Galloway: Well, there was no one standing in line saying, "Let's make the insurance program tougher." You see the same thing today. Congress is now considering requiring insurance behind levees in the 500-year floodplain. But as the time between the event and the action lengthens, the support fades. Developers step in and see these requirements as a hindrance to development.
Bee: Yet there have been some changes since the 1990s. I recall that after the Midwest floods, entire towns were relocated elsewhere.

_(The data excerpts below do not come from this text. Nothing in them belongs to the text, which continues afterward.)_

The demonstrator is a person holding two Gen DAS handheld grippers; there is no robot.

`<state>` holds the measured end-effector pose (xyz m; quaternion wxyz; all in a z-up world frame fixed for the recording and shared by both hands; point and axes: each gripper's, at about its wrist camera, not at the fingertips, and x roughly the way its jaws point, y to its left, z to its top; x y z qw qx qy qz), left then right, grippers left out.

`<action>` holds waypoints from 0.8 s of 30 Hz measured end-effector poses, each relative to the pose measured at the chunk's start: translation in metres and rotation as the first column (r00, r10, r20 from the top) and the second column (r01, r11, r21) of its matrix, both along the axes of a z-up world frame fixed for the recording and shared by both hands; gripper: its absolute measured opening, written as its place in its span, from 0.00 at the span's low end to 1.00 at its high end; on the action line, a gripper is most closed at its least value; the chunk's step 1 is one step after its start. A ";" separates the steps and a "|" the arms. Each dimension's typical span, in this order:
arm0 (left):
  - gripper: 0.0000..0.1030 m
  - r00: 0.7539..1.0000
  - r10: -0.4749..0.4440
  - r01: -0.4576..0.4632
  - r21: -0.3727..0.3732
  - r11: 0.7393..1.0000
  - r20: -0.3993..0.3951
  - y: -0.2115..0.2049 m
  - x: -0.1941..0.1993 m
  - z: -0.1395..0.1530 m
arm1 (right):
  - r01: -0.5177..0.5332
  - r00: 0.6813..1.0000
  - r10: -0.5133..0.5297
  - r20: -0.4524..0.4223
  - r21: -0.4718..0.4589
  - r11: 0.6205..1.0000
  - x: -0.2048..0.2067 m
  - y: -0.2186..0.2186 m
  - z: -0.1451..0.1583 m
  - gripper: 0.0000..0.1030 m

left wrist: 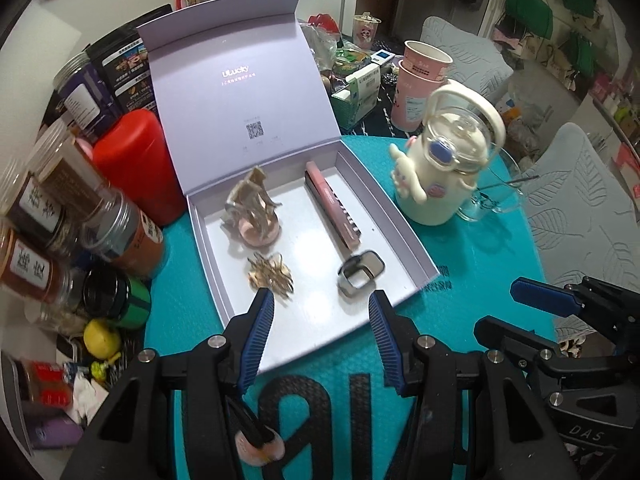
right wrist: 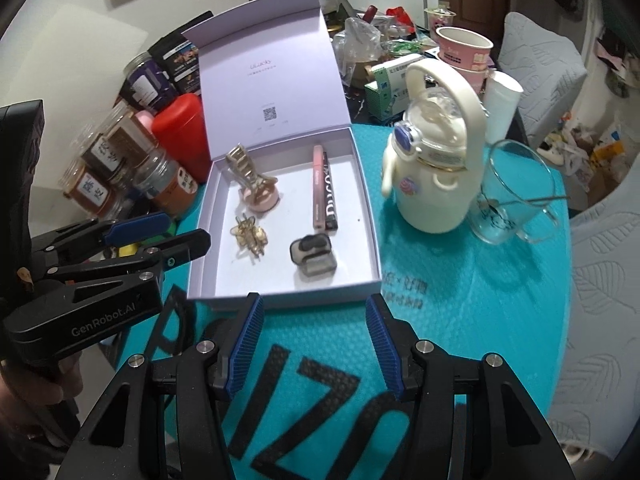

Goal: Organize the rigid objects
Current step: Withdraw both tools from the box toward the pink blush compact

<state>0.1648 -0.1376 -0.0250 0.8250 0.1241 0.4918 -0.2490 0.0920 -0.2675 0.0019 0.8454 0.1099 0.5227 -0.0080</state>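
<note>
Box (right wrist: 288,298) open on the teal mat (right wrist: 460,300), lid (right wrist: 272,76) standing up at the far side, and it looks well stocked: tall claw clip (right wrist: 248,172) far left, gold hair clip (right wrist: 249,236) just nearer, pink tube (right wrist: 319,184) touching a black boxed pen (right wrist: 330,196) on the right, small grey case (right wrist: 314,256) near right. Left gripper (left wrist: 320,300) hovers over the box's near edge, jaws parted, nothing between them. Right gripper (right wrist: 314,304) hangs just short of the near wall, jaws also apart and empty. I read this as the gap between placements, or the packing nearly done. Something pink-tipped (left wrist: 260,446) peeks out under the left gripper's body; what it is, I cannot tell. If that belongs inside, the next move is a grab near the mat's edge; otherwise it calls for reaching over the contents to the lid's top and folding it forward, clear of the cream bottle (right wrist: 432,184) to the right.
</note>
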 end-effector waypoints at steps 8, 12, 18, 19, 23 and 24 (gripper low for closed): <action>0.47 0.998 0.046 -0.047 -0.029 0.998 -0.031 0.009 -0.041 -0.001 | -0.029 1.000 0.029 0.004 0.003 1.000 -0.037 0.002 0.002 0.51; 0.47 0.997 0.068 -0.069 -0.029 0.997 -0.034 0.014 -0.064 -0.004 | -0.052 0.999 0.052 0.004 -0.002 0.999 -0.052 0.003 0.001 0.51; 0.47 0.993 0.114 -0.115 -0.033 0.993 -0.040 0.024 -0.095 -0.008 | -0.100 0.995 0.100 0.004 -0.004 0.995 -0.075 0.010 0.000 0.51; 0.47 0.992 0.122 -0.124 -0.034 0.992 -0.041 0.026 -0.100 -0.009 | -0.109 0.994 0.109 0.003 -0.004 0.994 -0.079 0.011 0.000 0.51; 0.47 0.988 0.152 -0.153 -0.030 0.988 -0.041 0.033 -0.115 -0.011 | -0.142 0.990 0.142 0.001 -0.003 0.990 -0.090 0.017 -0.003 0.51; 0.47 0.986 0.159 -0.160 -0.030 0.987 -0.040 0.035 -0.119 -0.012 | -0.148 0.989 0.148 0.000 -0.001 0.989 -0.093 0.018 -0.004 0.51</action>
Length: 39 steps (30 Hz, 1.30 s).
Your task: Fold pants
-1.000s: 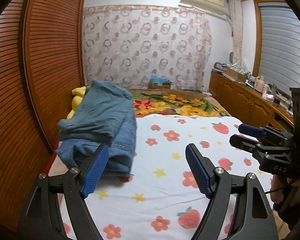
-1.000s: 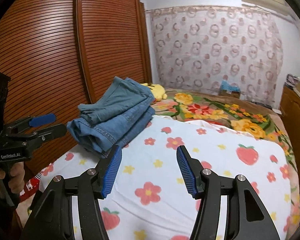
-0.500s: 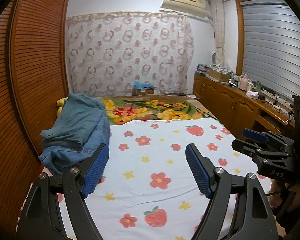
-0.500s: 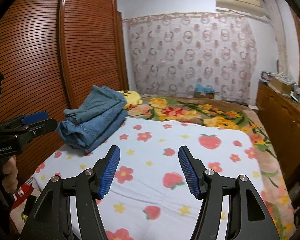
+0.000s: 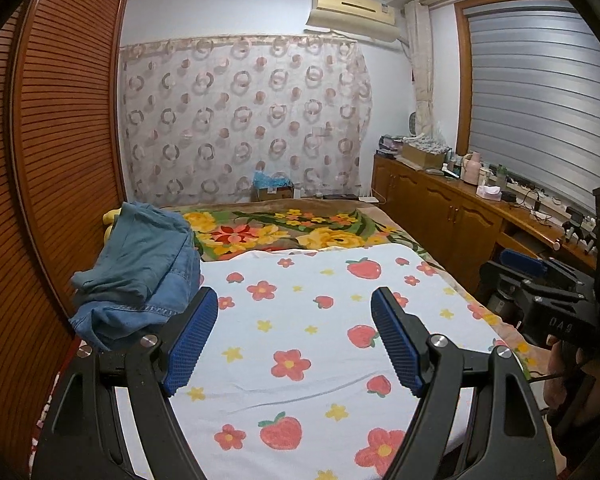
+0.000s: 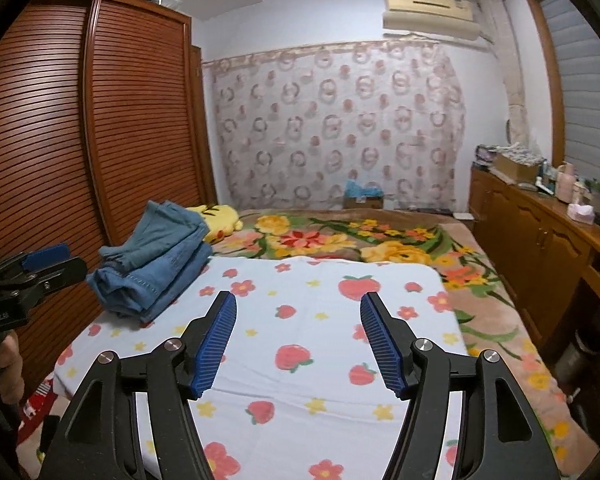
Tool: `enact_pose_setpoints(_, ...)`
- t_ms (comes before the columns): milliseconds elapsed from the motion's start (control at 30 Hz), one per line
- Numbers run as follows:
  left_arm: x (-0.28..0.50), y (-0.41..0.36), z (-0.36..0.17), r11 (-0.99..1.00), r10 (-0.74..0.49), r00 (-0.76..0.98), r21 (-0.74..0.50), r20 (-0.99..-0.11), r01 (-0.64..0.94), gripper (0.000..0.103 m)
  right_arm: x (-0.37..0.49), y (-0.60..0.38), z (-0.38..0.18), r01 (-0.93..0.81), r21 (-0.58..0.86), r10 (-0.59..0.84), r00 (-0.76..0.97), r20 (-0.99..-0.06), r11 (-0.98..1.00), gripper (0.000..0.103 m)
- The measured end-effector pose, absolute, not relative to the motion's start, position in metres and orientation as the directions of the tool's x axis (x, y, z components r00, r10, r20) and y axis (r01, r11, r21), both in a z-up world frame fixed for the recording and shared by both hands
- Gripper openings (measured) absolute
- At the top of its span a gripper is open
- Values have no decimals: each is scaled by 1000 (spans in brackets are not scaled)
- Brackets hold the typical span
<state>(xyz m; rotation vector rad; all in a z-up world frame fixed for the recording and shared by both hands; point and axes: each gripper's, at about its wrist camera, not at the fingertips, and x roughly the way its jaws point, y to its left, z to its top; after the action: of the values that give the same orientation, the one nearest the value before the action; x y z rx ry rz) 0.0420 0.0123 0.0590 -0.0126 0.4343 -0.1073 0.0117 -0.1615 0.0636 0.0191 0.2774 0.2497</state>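
Folded blue denim pants (image 5: 140, 268) lie stacked at the left edge of the bed, on the white flower-and-strawberry sheet (image 5: 300, 340); in the right wrist view the same pants (image 6: 156, 264) sit left of centre. My left gripper (image 5: 294, 336) stands open over the sheet, right of the pants and apart from them, with nothing between its blue pads. My right gripper (image 6: 298, 340) hangs over the middle of the sheet (image 6: 320, 320), its jaws opening with nothing between them. Each gripper shows at the edge of the other's view, held by a hand.
A slatted wooden wardrobe (image 5: 52, 160) runs along the bed's left side. A yellow plush toy (image 6: 222, 218) lies behind the pants. A floral blanket (image 6: 360, 240) covers the far bed. Wooden cabinets (image 5: 440, 212) with clutter stand on the right, and a curtain (image 5: 244, 120) hangs at the back.
Both grippers have drawn back and away from the pants, which now look smaller and farther left. The right gripper's jaws have widened a little. The pants have not moved.
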Motion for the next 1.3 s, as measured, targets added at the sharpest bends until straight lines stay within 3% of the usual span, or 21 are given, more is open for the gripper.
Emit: enact_pose_setpoints(1300,38,16,53,995,-96,896,-49,-433,83,80,2,-164,53,-224,46,228,941,-250,973,70)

Galloway: That was one of the positive impacts that resulted. Communities said they wanted to take a different approach to floods. All of Valmeyer, Ill., was moved. Altogether, about 28,000 to 30,000 homes have been voluntarily moved out of the floodplain, or just taken down with their owners moving elsewhere, since the 1993 flood.
The amazing part is, two years later there was heavy flooding in the Mississippi Valley, but there were no losses in these towns because the homes and businesses had been moved to safe ground.
Bee: You've been back to New Orleans since Katrina. What is your view of how that city can rebuild without putting people back into extremely unsafe areas?
Galloway: It has to start with the state and federal government making a commitment to some level of protection. Right now, we are simply restoring the levees to where they were and getting people back in the federal flood insurance program. It is amazing to me that we would consider that to be a reasonable level of protection.
The Dutch, the Japanese, have a 10,000-year level of protection. Their attitude is let's do what we need to do to prevent a catastrophe. It requires a commitment to do something. It might be more than strengthening the levees. It might be large gates to prevent storm surge, like they have in the Netherlands. It might include, and it should include, restoration of the coastal ecosystem -- the wetlands that provide a buffer against storms.